WORK REQUIRED => With the exception of the pictures, transcribe the entire listing exactly.

DATA EXTRACT =>
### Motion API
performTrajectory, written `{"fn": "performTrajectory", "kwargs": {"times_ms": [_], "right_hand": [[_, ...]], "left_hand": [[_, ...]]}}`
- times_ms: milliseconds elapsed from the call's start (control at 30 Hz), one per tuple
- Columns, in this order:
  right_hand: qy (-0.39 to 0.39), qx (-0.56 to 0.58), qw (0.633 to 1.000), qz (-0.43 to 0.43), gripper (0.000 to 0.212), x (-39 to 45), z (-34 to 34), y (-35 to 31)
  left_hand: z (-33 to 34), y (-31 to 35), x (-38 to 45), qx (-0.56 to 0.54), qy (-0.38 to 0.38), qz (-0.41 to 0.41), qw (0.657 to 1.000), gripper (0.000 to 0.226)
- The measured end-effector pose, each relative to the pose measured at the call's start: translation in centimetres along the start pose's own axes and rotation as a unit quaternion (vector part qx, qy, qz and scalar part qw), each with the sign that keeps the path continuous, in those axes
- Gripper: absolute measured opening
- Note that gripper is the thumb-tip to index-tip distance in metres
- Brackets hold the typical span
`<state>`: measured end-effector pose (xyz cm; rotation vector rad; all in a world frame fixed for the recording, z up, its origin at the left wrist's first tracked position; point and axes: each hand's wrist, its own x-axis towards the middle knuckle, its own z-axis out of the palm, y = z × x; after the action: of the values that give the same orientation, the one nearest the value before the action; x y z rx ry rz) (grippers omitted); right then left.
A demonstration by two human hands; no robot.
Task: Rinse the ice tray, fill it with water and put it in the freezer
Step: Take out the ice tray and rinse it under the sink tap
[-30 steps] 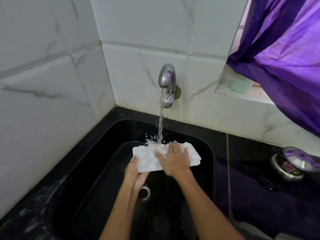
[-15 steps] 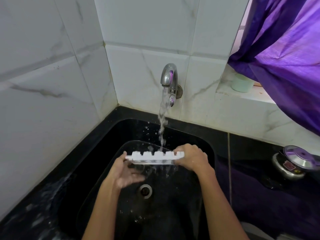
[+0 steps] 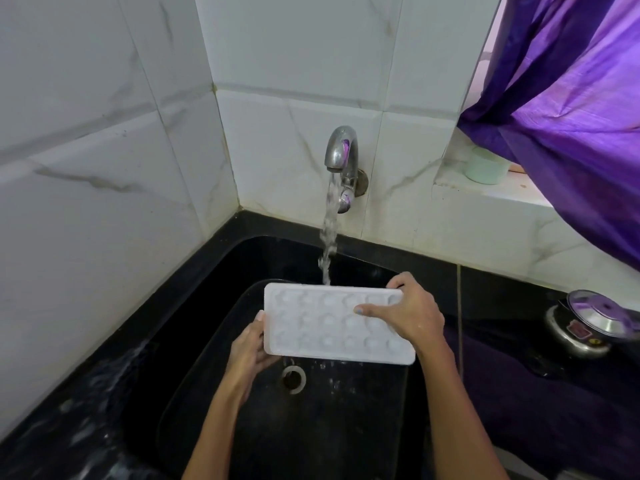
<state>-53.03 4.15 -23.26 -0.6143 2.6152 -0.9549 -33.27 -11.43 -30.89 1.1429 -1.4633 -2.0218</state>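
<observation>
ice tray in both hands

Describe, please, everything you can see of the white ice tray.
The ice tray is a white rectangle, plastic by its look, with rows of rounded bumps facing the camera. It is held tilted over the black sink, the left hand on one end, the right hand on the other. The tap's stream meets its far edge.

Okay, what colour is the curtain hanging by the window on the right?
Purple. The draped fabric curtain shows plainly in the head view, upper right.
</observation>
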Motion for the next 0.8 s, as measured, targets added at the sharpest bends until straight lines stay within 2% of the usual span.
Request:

RESPONSE AREA =>
### Motion API
performTrajectory, written `{"fn": "performTrajectory", "kwargs": {"times_ms": [_], "right_hand": [[_, ...]], "left_hand": [[_, ...]]}}`
- times_ms: milliseconds elapsed from the call's start (control at 30 Hz), one per tuple
- Columns, in this order:
  right_hand: qy (-0.39 to 0.39), qx (-0.56 to 0.58), qw (0.633 to 1.000), qz (-0.43 to 0.43), gripper (0.000 to 0.212), x (-39 to 45), z (-34 to 34), y (-35 to 31)
  left_hand: z (-33 to 34), y (-31 to 35), x (-38 to 45), qx (-0.56 to 0.54), qy (-0.38 to 0.38), qz (-0.41 to 0.41), qw (0.657 to 1.000), gripper (0.000 to 0.226)
- The measured end-effector pose, each relative to the pose measured at the call's start: translation in centimetres along the start pose's own axes and rotation as a unit quaternion (vector part qx, qy, qz and scalar part qw), each with the sign that keeps the path continuous, in those axes
- Gripper: absolute measured opening
- Note that gripper is the thumb-tip to index-tip distance in metres
- Brackets hold the typical span
`<state>`: measured end-effector pose (xyz cm; rotation vector rad; all in a world frame fixed for the recording, z up, its origin at the left wrist's first tracked position; point and axes: each hand's wrist, its own x-axis towards the middle knuckle, its own z-axis out of the palm, y = z × x; after the action: of the values that give the same orientation, the one nearest the value before the action; x y z rx ry rz) (grippers omitted); right then left.
A demonstration by two human hands; no robot.
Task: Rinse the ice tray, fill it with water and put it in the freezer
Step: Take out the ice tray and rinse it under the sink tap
[-30 steps] 
[-15 steps] 
[+0 steps] 
<state>-53.03 4.15 -23.26 -0.6143 2.6152 -0.9549 -33.27 -11.43 -30.89 1.1429 -1.4633 -2.0218</state>
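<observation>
ice tray in both hands

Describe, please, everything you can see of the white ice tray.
The ice tray is a white rectangle, plastic by its look, with rows of rounded bumps facing the camera. It is held tilted over the black sink, the left hand on one end, the right hand on the other. The tap's stream meets its far edge.

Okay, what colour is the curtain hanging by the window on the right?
Purple. The draped fabric curtain shows plainly in the head view, upper right.
</observation>
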Motion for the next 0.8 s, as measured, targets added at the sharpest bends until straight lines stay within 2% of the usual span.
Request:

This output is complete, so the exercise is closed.